(Records from a dataset)
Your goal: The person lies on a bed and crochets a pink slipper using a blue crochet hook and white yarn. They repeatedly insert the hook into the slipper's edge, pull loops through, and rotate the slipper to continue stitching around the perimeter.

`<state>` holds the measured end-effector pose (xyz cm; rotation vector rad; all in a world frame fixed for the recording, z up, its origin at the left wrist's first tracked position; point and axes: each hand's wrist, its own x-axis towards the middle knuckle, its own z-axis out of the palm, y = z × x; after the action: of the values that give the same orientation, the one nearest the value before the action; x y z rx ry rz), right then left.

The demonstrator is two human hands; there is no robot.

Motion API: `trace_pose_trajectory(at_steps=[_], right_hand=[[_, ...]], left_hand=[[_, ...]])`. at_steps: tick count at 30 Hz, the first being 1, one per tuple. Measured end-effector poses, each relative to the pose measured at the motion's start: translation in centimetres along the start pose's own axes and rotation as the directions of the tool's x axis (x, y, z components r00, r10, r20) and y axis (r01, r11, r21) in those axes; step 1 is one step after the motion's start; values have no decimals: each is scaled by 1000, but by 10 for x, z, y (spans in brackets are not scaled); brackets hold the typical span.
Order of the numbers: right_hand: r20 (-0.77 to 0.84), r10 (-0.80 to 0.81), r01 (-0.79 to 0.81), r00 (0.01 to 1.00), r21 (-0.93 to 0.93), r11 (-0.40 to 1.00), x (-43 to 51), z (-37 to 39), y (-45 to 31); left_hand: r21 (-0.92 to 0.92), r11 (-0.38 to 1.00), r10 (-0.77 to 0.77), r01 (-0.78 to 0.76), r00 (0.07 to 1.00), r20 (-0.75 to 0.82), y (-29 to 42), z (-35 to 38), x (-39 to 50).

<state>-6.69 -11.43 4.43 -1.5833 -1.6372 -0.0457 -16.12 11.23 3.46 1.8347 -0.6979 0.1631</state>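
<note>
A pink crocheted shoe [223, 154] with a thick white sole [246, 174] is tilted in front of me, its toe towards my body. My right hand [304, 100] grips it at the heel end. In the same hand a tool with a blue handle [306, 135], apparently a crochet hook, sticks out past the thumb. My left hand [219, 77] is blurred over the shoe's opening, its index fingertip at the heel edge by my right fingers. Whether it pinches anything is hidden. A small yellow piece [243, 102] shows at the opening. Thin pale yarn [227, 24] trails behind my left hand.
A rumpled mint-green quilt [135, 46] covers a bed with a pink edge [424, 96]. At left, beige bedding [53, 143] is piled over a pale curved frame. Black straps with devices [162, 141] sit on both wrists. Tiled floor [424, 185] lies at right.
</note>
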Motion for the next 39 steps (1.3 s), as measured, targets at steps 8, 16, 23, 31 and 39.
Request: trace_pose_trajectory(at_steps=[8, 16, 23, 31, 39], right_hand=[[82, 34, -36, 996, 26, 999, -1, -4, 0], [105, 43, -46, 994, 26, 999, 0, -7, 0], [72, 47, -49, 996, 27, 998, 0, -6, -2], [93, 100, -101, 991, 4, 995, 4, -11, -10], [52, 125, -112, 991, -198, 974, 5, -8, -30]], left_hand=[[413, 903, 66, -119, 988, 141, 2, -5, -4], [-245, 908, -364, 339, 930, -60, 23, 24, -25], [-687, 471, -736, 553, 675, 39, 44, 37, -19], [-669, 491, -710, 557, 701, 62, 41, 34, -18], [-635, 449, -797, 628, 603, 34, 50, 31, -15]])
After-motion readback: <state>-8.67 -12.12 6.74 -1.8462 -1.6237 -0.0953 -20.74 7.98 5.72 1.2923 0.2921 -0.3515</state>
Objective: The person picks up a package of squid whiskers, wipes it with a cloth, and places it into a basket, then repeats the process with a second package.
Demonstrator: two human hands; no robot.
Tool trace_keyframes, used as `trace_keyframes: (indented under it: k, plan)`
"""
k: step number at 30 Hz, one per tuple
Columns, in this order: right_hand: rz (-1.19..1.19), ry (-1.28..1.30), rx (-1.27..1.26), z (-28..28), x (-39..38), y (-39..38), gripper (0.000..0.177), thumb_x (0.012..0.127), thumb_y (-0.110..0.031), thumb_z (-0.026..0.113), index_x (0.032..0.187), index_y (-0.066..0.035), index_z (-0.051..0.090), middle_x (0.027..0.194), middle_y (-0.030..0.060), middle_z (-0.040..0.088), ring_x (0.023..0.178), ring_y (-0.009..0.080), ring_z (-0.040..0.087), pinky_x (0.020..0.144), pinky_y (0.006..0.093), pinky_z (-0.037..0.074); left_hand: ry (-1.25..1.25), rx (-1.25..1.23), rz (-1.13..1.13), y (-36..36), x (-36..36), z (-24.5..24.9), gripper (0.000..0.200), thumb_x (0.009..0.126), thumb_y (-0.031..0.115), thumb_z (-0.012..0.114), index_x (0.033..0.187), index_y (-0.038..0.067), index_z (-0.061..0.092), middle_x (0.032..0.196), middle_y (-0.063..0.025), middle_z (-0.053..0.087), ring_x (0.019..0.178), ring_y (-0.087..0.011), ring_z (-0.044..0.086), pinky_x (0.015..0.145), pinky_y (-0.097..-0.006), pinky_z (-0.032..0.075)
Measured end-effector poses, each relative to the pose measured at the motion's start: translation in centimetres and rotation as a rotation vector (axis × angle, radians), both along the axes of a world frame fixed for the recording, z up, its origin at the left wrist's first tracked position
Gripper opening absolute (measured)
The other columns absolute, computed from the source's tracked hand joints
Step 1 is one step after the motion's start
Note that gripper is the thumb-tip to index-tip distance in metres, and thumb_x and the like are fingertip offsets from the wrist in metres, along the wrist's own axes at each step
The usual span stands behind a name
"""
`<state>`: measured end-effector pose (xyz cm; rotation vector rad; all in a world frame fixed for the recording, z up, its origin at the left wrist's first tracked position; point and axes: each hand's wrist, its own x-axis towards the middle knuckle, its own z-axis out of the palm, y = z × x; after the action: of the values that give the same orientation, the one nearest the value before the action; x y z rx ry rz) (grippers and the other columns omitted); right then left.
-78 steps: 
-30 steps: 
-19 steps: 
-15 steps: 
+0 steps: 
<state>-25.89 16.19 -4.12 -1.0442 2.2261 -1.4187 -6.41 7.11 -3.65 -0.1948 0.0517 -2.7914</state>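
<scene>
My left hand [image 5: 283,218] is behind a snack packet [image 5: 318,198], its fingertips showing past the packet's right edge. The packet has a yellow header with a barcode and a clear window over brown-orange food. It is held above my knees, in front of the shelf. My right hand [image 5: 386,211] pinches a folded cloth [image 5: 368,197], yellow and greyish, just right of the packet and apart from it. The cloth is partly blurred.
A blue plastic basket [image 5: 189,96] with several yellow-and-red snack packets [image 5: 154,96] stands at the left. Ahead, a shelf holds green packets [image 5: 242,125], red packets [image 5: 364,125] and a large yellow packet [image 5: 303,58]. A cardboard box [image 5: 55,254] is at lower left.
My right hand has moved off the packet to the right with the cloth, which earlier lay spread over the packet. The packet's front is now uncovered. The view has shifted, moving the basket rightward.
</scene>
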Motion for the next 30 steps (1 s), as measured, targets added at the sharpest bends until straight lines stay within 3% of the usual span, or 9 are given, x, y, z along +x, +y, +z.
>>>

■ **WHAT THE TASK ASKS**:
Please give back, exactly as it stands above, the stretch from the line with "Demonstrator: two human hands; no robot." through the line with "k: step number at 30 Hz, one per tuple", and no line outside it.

■ **RESULT OF THIS EXERCISE**:
Demonstrator: two human hands; no robot.
Tool trace_keyframes, used as `trace_keyframes: (indented under it: k, plan)`
"""
k: step number at 30 Hz, one per tuple

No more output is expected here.